>> If you are lucky the compiler can produce code that does this
in one
>> instruction
set, if not you will get an overhead. Again if h and w are low
>> values you
will not notice it.
>And that's exactly
what happens when you do loop tiling, the inner h and w are rather small (tile
often occupies less than half the L1 cache in size)
>> This example
is of course much faster, and yes, it is not elegant nor clear.
>> int
*p=array,*pend=&array[h][w];
>> while (p <
pend) *p++ = uni() ;
>Well, I copy/pasted
this in my array.cpp in place of the loop nest.
>My 2D array take
9.938s to iterate 10000 over a 512*512 image of float, while your "while
loop" took 9.891. I only lose ~0.5% by using NRC allocation + >indexing. It's
indeed faster but not by that much and, indeed, far less elegant.
When you use an index you
loose the computation cost of calculating the address and the maintenance of
the two indexes. Only that. I don’t think it has much to do with L1 cache,
especially if the few variables are located in a register.
Now how much is that
cost? A few CPU cycles per address, maybe 4 not much more with a good compiler/cpu.

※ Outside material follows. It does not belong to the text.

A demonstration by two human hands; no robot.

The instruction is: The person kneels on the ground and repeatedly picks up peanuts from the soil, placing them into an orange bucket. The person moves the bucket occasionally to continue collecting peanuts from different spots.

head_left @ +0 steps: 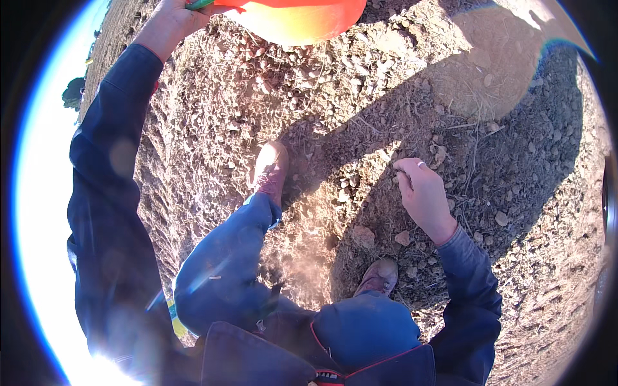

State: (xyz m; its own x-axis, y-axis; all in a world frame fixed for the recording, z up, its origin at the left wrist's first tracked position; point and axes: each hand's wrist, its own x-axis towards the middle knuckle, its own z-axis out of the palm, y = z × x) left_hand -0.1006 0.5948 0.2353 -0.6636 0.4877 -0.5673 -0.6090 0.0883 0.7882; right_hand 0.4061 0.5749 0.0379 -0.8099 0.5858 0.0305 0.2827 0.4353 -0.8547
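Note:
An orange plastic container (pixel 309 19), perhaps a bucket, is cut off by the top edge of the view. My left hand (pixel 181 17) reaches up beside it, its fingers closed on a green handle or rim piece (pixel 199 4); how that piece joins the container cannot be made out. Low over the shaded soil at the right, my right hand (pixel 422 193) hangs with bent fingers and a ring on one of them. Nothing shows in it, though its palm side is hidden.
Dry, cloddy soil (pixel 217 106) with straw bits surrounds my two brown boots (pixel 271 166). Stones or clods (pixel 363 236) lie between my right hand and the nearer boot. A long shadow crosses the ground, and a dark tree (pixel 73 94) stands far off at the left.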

If that above uni() function need something like 50 cpu cycles then the gain
for switching to pointer is very low as in your example. But if instead of the
uni function you have a simple add that cost only 1 cycle then you are having a
5 times performance loss. But also this can be not important if the total
number of items is relatively low, and this is the common case.
Try to do the pointer
access with the simple “res += array[ti][tj] ;” instruction.
In a program where I use
much images and arrays the real gain was switching few functions to handwritten
assembler code. 6 times faster than an already good c++ algorithm. All the rest
of the application is standard elegant and “slow” code. But it doesn’t
impact the overall performance.